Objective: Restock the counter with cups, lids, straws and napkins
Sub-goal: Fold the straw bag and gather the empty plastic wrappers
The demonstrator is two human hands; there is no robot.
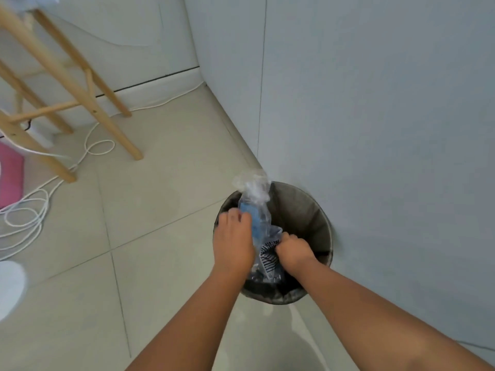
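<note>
Honestly, what worries me most is the clear plastic wrapper (255, 210) springing back out of the bin (308, 210), because its crumpled top stands well above the rim and the plastic looks stiff enough to unfold once let go. My left hand (233, 242) is curled round the wrapper's left side, fingers wrapped over a blue part of it; my right hand (293, 250) is closed in a fist on the printed, striped lower end (I read it as spent packaging from the restock, though I cannot tell what it held). Both hands sit over the bin's mouth, pressing down. A second risk: the bin is light-looking and stands against the wall (375, 103), so a skewed push could tip it.

Scanning from the left: a pink object (10, 178) at the edge, a white cable (40, 207) looped loosely across the tiled floor (150, 236), then the legs of a wooden stool (80, 84). The cable is the trip hazard if I step back leftward. No cups, lids, straws or napkins are in view.
</note>
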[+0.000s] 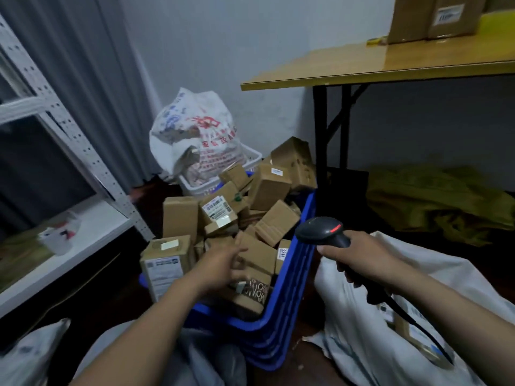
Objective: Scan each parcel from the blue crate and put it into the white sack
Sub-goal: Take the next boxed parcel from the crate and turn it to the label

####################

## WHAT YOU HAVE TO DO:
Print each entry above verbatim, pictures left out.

## RESPONSE TO THE EXERCISE:
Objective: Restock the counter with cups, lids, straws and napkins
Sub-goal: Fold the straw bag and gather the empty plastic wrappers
The demonstrator is two human hands; there is no robot.
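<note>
Honestly, what worries me most is the clear plastic wrapper (255, 210) springing back out of the bin (308, 210), because its crumpled top stands well above the rim and the plastic looks stiff enough to unfold once let go. My left hand (233, 242) is curled round the wrapper's left side, fingers wrapped over a blue part of it; my right hand (293, 250) is closed in a fist on the printed, striped lower end (I read it as spent packaging from the restock, though I cannot tell what it held). Both hands sit over the bin's mouth, pressing down. A second risk: the bin is light-looking and stands against the wall (375, 103), so a skewed push could tip it.

Scanning from the left: a pink object (10, 178) at the edge, a white cable (40, 207) looped loosely across the tiled floor (150, 236), then the legs of a wooden stool (80, 84). The cable is the trip hazard if I step back leftward. No cups, lids, straws or napkins are in view.
</note>
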[+0.000s] 
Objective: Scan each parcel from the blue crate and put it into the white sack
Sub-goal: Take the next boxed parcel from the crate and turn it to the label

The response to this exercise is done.